* [Problem]: Filter the listing below, keeping only the lines with the word "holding".
○ ○ ○ ○ ○ ○ ○
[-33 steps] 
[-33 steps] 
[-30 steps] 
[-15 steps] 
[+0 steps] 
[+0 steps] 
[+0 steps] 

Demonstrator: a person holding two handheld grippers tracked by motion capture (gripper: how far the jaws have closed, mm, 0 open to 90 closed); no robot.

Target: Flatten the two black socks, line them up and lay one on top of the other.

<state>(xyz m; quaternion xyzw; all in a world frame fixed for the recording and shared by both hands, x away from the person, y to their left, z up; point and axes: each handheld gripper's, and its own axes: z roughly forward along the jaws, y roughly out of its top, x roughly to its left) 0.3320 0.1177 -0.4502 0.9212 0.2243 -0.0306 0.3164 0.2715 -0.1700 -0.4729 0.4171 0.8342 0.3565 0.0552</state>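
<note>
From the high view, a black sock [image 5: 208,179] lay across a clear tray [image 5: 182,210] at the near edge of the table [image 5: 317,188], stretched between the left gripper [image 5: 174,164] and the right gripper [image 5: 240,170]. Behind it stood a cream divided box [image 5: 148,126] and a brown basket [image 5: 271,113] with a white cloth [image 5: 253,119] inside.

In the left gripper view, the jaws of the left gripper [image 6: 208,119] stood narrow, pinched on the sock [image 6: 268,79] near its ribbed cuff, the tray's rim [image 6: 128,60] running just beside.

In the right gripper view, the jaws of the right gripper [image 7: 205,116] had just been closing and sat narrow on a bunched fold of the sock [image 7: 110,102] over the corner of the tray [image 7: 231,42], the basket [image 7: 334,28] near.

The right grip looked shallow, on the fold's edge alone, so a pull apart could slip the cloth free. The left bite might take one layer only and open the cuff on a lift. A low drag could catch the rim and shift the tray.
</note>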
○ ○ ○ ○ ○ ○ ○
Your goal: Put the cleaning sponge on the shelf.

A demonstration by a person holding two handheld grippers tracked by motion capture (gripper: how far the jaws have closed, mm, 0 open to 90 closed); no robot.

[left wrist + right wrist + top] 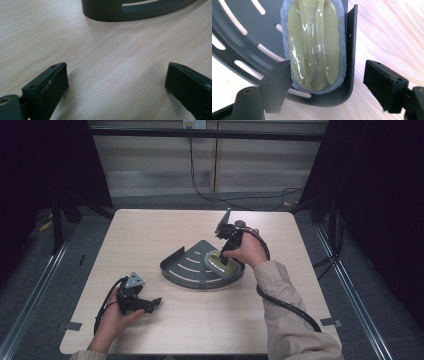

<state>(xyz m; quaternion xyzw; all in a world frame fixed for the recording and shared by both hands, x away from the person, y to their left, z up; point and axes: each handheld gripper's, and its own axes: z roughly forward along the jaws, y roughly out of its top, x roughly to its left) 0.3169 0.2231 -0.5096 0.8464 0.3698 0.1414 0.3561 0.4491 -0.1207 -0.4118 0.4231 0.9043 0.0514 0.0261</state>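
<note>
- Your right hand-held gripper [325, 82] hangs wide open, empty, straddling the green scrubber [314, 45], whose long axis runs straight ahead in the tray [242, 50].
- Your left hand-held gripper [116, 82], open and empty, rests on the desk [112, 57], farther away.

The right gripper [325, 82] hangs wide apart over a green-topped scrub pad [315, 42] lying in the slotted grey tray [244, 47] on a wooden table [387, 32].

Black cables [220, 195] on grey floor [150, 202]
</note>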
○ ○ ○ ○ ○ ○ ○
* [Written solution]:
Demonstrator: a person holding two handheld grippers tracked by motion capture (gripper: how far the jaws have closed, mm, 0 open to 90 closed); no robot.
A demonstration by a person holding two handheld grippers tracked by motion capture (gripper: how far the jaws have closed, mm, 0 open to 90 closed); no robot.

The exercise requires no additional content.